2.2 Specialization indices

Then, the productive specialization analysis carried out was based on the generally used specialization coefficients (Cuadrado Roura and Maroto 2016), which compared the relative weight of a sector within a region with the percentage participation of that sector on a national level. A generic expression of this index would be Eq. 3:

$${{\text{SI}}}_{irt}={\left[\frac{{\xi }_{ir}}{\sum_{i}^{N}{\xi }_{ir}}/\frac{\sum_{r}^{N}{\xi }_{ir}}{\sum_{i}\sum_{r}{\xi }_{ir}}\right]}_{t}$$
(3)

where i is the sector in question, r the regional indicator, and ξ the analyzed variable calculated in terms of a specific year t. This SIirt is always positive. When it exceeds the unit value, we can confirm that region r shows specialization in sector i for year t. The indicators in question were calculated using the variable of employment, with a segregation based on the various NUTS2 regions of Spain.

2.3 Regression model

Once the aggregate indicators of resilience and specialization will be computed, we try to uncover some of the reasons explaining the quite remarkable differences existing among the regions in the analysis.
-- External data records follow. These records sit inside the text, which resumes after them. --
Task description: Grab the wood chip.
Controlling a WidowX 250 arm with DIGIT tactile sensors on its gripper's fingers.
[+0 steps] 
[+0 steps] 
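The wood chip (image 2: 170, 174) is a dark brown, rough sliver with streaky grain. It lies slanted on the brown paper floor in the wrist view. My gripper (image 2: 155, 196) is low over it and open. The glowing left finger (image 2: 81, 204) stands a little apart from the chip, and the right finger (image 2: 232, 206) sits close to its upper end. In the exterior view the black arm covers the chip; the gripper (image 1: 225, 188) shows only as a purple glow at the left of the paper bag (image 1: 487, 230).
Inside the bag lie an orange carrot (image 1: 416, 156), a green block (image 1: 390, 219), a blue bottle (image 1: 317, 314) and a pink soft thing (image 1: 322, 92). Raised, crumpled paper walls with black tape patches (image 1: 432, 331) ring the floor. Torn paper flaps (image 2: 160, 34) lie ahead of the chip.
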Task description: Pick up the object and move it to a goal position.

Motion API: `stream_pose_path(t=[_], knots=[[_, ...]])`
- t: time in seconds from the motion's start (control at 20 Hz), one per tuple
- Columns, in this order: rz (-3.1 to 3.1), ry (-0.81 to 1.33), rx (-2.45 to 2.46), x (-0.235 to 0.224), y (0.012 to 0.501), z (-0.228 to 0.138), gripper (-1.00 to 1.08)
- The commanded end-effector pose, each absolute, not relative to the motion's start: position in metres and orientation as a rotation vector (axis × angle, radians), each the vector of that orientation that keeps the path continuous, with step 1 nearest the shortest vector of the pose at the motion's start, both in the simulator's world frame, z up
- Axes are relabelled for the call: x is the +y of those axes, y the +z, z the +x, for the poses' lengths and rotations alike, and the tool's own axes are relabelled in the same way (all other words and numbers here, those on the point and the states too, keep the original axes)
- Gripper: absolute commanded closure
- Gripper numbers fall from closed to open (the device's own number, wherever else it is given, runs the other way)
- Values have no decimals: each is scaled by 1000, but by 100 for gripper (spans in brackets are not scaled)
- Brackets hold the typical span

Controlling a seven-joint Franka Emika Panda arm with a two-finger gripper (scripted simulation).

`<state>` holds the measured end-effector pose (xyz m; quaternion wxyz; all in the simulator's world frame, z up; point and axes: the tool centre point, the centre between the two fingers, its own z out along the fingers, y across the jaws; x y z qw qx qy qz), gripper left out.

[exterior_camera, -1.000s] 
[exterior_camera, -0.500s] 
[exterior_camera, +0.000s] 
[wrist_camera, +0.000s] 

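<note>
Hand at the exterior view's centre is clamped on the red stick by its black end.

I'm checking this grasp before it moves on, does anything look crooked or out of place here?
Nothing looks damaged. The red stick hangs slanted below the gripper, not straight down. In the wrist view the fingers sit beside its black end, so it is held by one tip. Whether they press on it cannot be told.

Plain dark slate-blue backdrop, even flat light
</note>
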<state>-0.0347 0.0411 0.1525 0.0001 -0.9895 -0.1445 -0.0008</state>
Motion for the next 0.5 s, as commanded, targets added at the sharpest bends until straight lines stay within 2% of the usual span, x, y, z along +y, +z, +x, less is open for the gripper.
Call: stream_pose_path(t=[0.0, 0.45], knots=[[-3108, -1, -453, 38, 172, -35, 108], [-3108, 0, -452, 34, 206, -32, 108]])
As in other similar papers such as Villaverde and Maza (2020), we choose to utilize pre-crisis periodFootnote 13 averages for all the explanatory variables in the model specified in Sect. 3.3 to address potential endogeneity issues in some of them.Footnote 14 Furthermore, even though we first decided to include a few more variables in the model to help explain the resilience level, we ultimately decided to remove them because they did not significantly improve the model's goodness of fit; in other words, we selected the variables that best describe the data (forward variable selection processFootnote 15).

Bearing these considerations in mind, we firstly estimate the following panel data model for the resilience index (RIrt) by ordinary least squares (OLS) as in Eq. (4):

$${{\text{RI}}}_{rt}={\alpha }_{r}+\sum_{j}{\beta }_{j}{{\text{SI}}}_{j}+\gamma {{\text{GDP}}pc}_{r}+\delta {{\text{UR}}}_{r}+\theta {X}_{r}+\vartheta {{\text{HC}}}_{r}+\mu {{\text{PD}}}_{r}+\rho {ACCESS}_{r}+{u}_{rt}$$
(4)

where i denotes the region under consideration, j is the industrial sector (j = 6), and t the year.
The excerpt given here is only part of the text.